The effect of Harvey on the oil and gas industry’s operations in the Gulf of Mexico has not had major lasting effects, and production normalised by early September. This in turn has helped with the recovery of oil and gas prices, which gradually fell as production, refining and transportation restarted in the week following Harvey. Several government initiatives helped with this process, such as a lowering of regulations. “In the last ten, twelve years, both the Obama administration and the Bush administration, now the Trump administration has had to issue temporary waivers of reformulated gasoline and so forth,” said McNally.
As with the design of the platforms, hard lessons have been learnt over the last few years.
The impact of extreme weather in the gulf now is not as dire as it has been in the past, thanks to safeguards such as the strategic petroleum reserve and because America’s power network is less reliant on oil.

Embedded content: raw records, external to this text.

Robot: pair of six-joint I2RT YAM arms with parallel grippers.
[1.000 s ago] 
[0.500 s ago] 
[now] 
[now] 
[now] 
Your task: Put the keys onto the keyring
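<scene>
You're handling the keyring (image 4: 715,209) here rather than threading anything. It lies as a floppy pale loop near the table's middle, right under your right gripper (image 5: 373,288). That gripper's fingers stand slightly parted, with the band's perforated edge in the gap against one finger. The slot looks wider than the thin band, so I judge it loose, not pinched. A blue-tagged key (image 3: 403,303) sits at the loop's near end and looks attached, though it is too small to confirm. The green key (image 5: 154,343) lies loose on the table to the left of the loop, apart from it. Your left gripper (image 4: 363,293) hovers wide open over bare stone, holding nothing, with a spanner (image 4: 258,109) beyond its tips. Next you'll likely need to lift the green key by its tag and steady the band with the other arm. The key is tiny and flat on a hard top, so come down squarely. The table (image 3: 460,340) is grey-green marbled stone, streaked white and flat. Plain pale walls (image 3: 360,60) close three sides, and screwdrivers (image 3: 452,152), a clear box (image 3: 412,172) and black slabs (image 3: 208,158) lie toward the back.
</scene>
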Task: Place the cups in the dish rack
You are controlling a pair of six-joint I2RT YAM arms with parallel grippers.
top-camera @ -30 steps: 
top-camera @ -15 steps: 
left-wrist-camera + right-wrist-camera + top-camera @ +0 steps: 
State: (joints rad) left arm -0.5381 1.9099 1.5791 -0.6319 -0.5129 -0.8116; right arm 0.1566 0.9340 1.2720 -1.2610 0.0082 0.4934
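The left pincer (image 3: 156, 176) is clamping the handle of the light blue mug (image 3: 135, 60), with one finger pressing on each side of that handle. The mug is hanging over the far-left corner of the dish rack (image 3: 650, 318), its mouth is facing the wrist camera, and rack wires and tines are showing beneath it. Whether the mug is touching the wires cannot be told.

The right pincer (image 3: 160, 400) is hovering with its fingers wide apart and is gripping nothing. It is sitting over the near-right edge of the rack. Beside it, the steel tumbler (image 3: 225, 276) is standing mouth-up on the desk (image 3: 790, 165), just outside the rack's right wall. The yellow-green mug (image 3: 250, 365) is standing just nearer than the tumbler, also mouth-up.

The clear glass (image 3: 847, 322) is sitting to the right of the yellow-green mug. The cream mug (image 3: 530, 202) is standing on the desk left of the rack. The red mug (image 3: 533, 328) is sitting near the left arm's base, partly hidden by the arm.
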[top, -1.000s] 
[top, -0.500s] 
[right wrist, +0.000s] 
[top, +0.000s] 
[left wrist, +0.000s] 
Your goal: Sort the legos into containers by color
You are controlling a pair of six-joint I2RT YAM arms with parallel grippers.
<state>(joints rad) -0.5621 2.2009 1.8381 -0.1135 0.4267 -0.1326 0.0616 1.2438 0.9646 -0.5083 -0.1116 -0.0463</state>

“The United States’ electric power generation portfolio is far more diverse today than it was a decade ago, largely due to the increased use of affordable, reliable natural gas,” says Independent Petroleum Association of America spokesperson Neal Kirby. “This clean-burning source of electricity has provided stability, reliability, and resiliency to the US electrical grid – even when regions of the country are under duress, like during the recent hurricanes. Fortunately, US government forecasts show that power generation diversity continuing ten years from now and beyond.”
The Trump administration, however, has planned to sell off half of the strategic petroleum reserves in an effort to raise funds, a move now called into question.
“Harvey has reminded of the importance of having a government stockpile when you have a major, kind of, sever supply interruption, whether geopolitical, or in this case, weather, where companies just simply weren’t able to ensure against that and unable to get supplies,” said McNally. “And so, in that crisis, those – even if it’s a few barrels – are very, very valuable barrels.”
The offshore oil and gas industry appears to have weathered the storm, putting valuable lessons from past hurricanes to good effect. But as hurricanes as strong as Harvey become more common, more may need to be done to ensure damage is always kept to a minimum.